▸ **What you have to do**: Within the data that follows, tally every line containing "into". Provide only the tally.
Records for processing section start
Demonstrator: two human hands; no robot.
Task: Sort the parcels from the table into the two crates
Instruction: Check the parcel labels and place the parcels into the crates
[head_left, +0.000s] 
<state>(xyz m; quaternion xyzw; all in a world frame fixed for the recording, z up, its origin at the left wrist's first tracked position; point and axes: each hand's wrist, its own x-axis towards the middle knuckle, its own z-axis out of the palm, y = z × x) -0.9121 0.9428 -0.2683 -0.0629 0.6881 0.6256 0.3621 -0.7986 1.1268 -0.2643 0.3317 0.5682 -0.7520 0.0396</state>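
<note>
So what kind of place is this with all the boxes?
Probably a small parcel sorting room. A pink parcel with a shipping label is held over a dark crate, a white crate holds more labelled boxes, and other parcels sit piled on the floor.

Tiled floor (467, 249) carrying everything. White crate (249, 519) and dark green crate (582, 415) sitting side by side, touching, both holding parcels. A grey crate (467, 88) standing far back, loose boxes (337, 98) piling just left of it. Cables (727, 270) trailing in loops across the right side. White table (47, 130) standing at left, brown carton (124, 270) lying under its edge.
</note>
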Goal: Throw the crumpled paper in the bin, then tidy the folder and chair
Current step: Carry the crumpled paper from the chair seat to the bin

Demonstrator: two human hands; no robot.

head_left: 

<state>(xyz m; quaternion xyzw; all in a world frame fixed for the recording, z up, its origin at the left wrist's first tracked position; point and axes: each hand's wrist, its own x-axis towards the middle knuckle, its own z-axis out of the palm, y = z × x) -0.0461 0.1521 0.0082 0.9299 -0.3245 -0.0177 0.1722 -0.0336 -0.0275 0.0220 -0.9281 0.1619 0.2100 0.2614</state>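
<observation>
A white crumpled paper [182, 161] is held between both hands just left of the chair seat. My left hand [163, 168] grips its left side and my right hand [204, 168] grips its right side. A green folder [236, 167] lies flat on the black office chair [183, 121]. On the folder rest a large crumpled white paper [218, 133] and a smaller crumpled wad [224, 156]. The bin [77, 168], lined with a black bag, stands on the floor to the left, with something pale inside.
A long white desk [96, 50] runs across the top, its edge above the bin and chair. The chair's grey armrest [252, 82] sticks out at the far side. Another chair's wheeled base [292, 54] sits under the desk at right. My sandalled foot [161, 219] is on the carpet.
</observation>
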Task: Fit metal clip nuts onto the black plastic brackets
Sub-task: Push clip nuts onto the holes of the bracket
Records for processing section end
▸ **Written response**: 2